_Your objective_
Print, from the listing below, the lines starting at the line containing "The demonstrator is" and ending at the line containing "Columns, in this", exactly as they stand, and print nothing else.

====== Records shown

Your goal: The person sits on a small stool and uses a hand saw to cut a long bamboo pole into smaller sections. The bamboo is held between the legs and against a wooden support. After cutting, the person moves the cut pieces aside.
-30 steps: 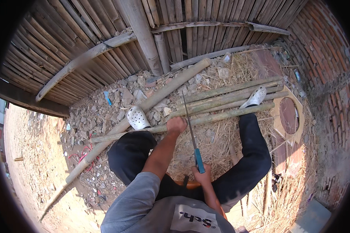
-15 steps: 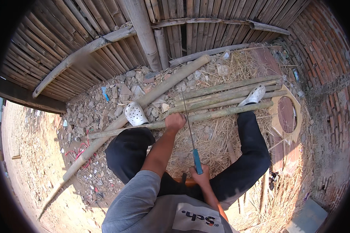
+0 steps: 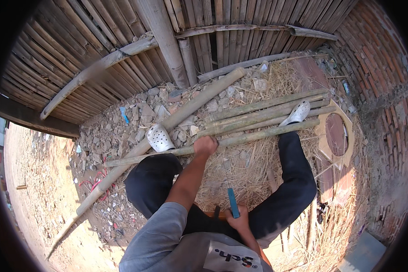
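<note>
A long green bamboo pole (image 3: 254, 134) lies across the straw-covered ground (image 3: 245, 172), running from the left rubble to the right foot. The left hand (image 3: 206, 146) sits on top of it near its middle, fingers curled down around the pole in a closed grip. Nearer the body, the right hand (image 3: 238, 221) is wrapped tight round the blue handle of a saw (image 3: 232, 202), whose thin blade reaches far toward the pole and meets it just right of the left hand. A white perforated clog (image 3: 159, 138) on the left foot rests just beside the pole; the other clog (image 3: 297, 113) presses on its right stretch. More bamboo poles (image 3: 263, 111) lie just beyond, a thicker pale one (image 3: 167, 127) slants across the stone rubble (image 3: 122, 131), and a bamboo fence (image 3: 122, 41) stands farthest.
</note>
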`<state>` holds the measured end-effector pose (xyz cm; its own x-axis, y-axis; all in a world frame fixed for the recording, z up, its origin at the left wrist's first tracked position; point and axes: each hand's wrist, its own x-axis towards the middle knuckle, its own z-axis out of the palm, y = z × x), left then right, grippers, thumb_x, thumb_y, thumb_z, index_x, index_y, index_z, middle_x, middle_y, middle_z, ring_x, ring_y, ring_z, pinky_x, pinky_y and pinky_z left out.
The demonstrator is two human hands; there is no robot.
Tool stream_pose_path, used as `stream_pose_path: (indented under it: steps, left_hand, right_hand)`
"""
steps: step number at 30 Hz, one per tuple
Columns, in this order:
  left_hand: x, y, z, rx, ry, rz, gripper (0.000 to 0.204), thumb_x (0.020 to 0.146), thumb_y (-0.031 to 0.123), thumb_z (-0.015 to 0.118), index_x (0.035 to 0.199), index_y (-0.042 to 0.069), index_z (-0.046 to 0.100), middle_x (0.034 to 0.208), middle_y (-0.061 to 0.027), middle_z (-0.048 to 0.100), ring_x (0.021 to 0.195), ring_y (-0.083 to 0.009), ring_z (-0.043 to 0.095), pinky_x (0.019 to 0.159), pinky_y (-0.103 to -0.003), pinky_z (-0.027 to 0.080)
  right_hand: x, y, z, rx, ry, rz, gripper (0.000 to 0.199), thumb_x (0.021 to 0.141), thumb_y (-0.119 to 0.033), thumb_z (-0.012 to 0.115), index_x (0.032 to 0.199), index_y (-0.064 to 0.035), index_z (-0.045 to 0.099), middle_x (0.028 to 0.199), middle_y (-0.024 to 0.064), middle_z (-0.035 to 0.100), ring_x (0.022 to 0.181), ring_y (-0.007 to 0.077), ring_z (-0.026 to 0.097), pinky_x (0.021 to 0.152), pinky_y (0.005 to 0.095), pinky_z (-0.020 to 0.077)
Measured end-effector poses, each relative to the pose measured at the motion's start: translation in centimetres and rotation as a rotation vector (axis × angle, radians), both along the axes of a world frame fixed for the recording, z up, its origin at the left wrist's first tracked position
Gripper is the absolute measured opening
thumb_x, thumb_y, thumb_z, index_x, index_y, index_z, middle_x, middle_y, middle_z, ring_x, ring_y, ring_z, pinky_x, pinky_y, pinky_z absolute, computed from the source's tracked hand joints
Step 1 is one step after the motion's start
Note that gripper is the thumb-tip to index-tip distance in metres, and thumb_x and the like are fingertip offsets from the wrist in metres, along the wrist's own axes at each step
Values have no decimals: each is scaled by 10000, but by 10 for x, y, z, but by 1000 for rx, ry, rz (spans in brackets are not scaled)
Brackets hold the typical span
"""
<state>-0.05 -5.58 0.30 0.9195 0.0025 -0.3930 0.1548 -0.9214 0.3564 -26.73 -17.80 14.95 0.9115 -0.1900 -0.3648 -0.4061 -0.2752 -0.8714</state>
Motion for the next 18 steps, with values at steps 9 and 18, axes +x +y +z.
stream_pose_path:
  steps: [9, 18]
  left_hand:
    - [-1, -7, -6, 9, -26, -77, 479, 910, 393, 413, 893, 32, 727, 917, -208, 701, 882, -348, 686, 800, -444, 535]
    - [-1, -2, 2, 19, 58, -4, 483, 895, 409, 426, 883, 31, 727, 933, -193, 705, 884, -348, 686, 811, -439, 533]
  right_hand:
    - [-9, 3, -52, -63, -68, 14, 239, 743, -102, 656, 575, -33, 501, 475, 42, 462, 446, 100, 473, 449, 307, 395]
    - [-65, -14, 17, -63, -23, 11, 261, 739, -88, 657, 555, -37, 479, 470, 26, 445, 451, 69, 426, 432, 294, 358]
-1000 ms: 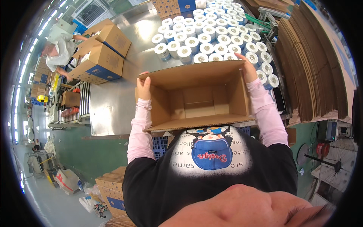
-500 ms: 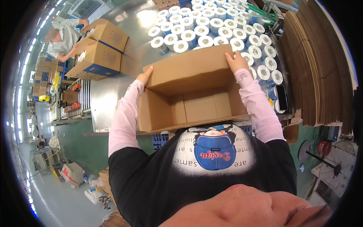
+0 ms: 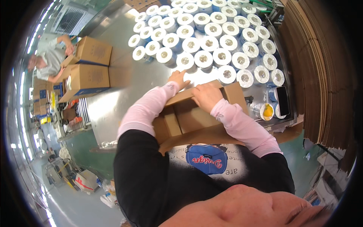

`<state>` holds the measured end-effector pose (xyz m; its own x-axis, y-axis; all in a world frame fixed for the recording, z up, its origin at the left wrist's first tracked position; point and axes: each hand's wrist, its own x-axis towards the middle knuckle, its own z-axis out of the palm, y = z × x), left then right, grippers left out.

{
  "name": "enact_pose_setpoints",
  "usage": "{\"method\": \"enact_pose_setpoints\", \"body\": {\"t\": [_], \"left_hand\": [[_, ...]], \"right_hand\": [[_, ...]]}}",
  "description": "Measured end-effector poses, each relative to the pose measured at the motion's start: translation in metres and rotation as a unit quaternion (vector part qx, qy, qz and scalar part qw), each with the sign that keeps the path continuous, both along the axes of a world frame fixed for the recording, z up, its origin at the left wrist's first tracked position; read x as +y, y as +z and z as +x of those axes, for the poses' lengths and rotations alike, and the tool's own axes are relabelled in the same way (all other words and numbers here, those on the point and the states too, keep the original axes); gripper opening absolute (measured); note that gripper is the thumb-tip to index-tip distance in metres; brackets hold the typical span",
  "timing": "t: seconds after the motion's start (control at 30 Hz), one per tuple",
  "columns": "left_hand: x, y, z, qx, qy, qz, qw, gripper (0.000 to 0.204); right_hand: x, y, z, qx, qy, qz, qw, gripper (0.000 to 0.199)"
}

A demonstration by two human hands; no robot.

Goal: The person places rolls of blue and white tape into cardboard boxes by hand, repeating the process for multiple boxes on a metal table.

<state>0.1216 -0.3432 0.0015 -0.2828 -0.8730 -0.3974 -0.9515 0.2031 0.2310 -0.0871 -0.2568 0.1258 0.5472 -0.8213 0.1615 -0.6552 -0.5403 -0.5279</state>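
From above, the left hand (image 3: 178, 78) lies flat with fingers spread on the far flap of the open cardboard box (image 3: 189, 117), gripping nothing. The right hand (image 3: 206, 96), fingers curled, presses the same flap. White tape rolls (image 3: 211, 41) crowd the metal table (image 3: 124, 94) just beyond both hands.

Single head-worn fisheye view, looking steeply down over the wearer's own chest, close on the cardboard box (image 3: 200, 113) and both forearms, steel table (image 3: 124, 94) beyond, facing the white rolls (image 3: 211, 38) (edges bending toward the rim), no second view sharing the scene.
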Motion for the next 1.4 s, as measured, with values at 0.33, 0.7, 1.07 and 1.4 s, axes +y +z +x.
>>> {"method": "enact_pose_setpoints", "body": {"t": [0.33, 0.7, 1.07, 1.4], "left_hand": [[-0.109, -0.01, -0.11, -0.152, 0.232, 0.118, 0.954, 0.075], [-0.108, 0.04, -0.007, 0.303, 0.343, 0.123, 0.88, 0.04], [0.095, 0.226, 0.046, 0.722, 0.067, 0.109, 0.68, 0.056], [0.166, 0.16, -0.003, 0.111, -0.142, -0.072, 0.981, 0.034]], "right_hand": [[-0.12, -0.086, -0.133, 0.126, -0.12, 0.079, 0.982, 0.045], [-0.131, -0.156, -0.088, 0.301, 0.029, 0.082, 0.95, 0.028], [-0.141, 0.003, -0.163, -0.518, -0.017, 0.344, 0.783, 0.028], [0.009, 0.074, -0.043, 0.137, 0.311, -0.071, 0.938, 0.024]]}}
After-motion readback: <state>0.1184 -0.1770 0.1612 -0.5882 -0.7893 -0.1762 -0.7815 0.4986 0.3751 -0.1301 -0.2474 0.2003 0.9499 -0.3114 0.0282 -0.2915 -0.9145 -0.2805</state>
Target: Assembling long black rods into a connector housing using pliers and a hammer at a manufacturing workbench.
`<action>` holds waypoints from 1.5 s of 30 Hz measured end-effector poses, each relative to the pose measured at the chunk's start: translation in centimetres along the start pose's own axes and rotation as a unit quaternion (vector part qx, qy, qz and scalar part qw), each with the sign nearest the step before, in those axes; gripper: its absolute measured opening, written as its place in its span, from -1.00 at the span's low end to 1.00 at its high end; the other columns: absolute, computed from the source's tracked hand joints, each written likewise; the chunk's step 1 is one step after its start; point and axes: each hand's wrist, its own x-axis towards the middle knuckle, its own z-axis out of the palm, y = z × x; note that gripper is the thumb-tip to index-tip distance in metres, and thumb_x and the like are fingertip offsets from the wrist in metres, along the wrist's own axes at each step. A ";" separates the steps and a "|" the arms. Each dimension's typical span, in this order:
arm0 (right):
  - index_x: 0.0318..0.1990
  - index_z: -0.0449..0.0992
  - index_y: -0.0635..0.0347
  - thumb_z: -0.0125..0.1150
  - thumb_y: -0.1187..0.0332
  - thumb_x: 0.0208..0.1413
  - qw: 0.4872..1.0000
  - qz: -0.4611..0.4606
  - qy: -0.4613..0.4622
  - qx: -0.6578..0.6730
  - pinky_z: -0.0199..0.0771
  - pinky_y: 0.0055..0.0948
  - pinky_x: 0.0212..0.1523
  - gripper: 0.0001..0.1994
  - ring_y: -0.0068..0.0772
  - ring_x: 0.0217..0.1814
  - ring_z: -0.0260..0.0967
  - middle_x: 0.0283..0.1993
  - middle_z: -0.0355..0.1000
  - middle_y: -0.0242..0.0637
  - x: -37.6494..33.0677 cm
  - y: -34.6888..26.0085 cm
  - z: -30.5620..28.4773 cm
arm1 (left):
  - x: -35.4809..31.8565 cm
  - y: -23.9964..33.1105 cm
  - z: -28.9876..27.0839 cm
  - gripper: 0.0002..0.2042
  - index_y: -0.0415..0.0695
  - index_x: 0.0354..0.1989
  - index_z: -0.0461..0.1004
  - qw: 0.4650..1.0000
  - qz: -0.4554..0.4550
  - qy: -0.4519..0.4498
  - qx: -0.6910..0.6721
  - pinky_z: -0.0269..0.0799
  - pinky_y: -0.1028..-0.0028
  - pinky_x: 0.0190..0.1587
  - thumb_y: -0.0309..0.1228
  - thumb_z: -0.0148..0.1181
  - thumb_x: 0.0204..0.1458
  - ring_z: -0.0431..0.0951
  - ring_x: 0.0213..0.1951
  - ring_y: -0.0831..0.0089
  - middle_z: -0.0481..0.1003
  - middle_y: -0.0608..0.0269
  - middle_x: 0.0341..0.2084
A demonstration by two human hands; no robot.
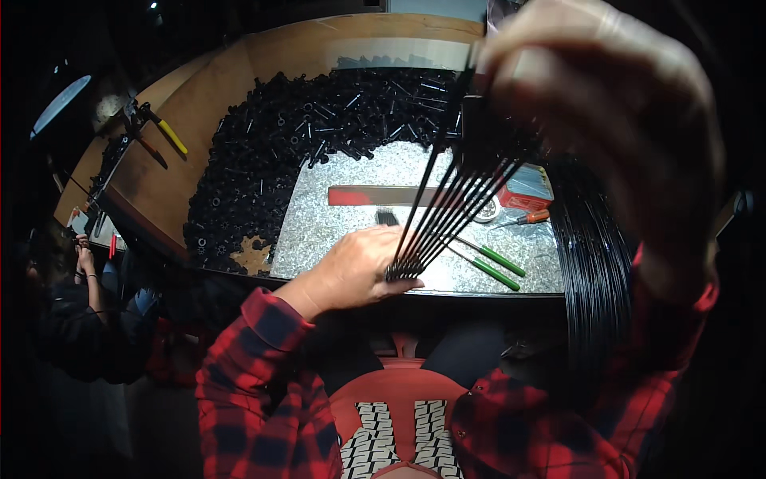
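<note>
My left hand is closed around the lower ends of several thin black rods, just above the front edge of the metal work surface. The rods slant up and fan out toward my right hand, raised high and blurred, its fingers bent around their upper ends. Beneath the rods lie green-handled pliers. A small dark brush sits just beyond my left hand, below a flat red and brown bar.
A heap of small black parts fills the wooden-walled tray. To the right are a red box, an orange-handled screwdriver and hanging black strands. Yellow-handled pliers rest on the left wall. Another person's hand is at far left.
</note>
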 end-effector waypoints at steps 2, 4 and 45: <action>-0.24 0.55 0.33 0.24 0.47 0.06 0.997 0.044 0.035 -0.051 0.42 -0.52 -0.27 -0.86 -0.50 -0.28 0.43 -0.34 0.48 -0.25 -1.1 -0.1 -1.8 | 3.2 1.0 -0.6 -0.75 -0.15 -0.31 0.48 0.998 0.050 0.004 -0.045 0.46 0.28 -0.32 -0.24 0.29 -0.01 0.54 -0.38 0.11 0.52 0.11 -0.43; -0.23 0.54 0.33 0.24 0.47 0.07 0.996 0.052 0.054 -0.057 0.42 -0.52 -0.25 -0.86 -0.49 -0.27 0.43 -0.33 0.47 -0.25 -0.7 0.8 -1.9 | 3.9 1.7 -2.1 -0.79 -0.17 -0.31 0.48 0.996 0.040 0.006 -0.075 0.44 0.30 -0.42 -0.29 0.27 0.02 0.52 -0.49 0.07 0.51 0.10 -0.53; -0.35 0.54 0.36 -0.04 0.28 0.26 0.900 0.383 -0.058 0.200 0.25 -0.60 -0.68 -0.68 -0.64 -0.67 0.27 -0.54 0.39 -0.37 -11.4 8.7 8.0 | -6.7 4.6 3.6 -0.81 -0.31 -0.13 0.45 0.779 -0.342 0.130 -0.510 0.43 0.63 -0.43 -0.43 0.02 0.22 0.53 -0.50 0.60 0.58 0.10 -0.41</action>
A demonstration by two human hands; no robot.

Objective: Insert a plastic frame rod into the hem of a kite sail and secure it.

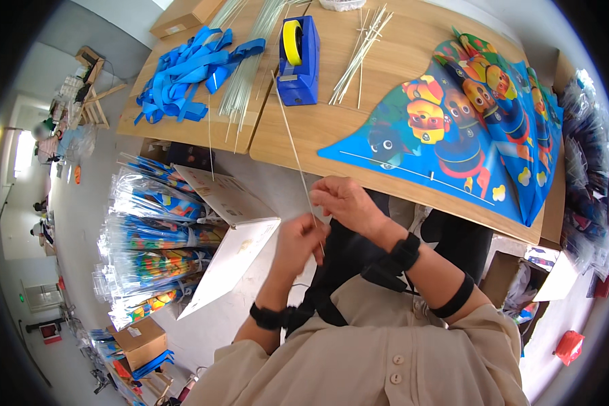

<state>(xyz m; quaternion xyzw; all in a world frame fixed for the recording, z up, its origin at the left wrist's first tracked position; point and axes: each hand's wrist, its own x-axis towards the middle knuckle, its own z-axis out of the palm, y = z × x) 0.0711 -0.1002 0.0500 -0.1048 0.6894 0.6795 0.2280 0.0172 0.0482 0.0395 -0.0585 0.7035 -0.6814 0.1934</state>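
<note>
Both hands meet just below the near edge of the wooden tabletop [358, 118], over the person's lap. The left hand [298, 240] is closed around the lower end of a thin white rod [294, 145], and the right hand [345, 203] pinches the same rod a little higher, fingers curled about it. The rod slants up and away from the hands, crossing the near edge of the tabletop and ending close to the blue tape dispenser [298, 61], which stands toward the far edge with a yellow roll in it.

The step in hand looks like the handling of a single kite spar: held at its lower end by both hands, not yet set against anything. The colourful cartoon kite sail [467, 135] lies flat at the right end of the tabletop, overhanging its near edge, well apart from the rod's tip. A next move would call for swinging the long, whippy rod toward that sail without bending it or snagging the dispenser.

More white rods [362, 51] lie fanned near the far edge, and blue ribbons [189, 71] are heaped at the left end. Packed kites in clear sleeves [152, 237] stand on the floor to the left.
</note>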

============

_Finished task_
The demonstrator is two human hands; there is no robot.
Tool stream_pose_path, used as `stream_pose_path: (indented under it: steps, left_hand, right_hand)`
"""
steps: step number at 30 Hz, one per tuple
Columns, in this order:

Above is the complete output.